*Required work*: Filter the material below so that only lines containing "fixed" remain.
○ ○ ○ ○ ○ ○ ○
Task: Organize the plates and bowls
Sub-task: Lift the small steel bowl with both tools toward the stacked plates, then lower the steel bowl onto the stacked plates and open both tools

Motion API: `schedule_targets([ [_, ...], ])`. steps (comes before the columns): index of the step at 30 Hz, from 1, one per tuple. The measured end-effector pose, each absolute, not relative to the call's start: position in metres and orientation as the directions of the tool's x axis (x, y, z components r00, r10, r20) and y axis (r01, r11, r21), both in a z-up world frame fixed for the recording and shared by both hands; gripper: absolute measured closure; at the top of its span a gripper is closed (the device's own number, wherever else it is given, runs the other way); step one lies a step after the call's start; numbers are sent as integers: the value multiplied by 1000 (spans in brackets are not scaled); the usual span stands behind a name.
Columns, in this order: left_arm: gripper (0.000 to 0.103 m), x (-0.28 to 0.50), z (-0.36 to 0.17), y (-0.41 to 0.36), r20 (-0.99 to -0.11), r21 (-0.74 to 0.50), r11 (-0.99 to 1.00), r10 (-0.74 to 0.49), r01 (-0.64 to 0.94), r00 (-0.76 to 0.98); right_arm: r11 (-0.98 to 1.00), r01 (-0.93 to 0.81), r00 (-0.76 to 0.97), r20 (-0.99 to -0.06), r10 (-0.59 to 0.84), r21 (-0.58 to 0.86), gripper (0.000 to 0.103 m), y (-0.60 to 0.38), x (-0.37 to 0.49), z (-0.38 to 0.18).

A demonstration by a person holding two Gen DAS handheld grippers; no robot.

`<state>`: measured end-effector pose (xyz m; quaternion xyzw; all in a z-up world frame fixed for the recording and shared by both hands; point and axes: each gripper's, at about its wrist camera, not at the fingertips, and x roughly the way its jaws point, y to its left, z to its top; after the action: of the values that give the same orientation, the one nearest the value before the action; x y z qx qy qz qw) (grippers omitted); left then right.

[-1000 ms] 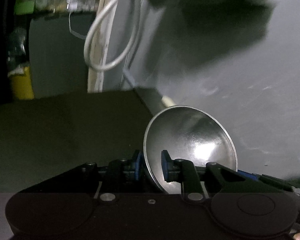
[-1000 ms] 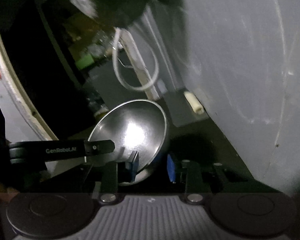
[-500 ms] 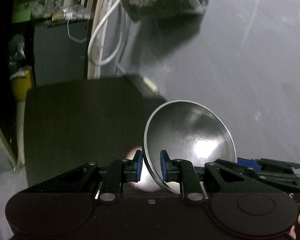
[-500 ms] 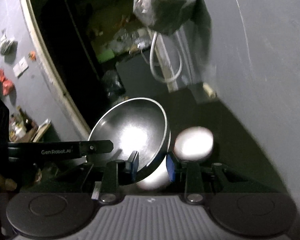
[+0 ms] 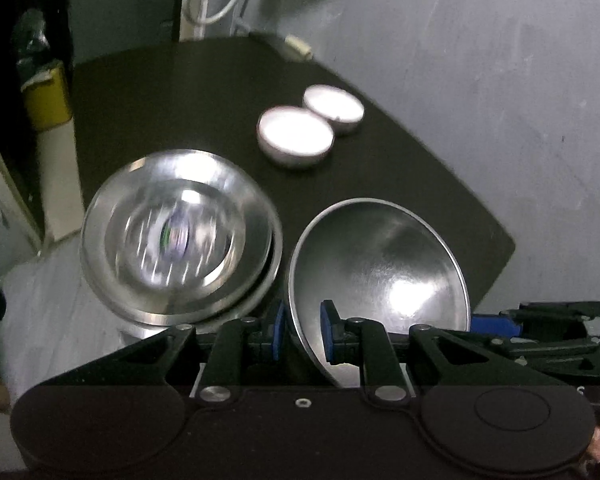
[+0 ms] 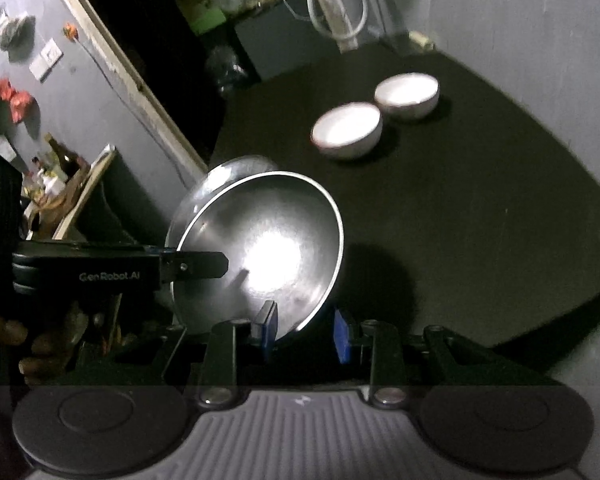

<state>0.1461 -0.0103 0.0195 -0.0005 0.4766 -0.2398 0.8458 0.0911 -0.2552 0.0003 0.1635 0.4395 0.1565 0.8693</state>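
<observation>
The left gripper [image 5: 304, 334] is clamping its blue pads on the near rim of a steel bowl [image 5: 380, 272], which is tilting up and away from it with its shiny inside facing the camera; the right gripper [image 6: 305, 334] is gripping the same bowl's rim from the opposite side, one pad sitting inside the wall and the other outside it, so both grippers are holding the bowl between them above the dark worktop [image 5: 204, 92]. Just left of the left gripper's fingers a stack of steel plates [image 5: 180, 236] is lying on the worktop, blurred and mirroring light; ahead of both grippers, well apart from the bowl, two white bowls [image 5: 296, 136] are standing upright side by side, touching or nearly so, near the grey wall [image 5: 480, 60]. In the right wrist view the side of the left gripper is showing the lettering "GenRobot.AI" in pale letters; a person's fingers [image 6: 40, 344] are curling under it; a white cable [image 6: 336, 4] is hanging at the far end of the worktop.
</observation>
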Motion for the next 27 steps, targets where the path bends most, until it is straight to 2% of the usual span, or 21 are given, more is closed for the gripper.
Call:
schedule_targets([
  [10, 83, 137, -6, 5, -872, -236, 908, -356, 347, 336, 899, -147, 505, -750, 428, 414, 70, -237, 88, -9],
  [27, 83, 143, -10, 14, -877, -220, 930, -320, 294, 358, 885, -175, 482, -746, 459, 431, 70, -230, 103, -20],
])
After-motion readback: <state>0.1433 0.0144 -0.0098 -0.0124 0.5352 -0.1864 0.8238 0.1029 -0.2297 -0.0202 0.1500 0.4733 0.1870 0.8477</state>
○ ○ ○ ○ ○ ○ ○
*Exercise result*:
Motion API: `schedule_targets([ [_, ...], ])`. steps (comes before the columns): index of the step at 30 Hz, from 1, one per tuple. The measured end-effector pose, each absolute, not relative to the call's start: position in metres and orientation as the directions of the tool's x axis (x, y, z components r00, r10, r20) and y axis (r01, r11, r21), both in a z-up world frame fixed for the recording and shared by both hands; gripper: absolute measured closure; at the top of its span a gripper is closed (the device's own number, wherever else it is given, runs the other way); step one lies a step after the call's start; numbers are sent as integers: the value multiplied by 1000 (spans in brackets are not scaled); the usual span stands behind a name.
`<state>`: measured end-effector pose (xyz m; quaternion xyzw; all in a z-up world frame fixed for the recording and shared by both hands; point and axes: each gripper's, at about its wrist camera, not at the fingertips, and x roughly the way its jaws point, y to its left, z to its top; after the action: of the values that give the same orientation, the one nearest the value before the action; x y z qx qy qz qw) (grippers omitted); left then right.

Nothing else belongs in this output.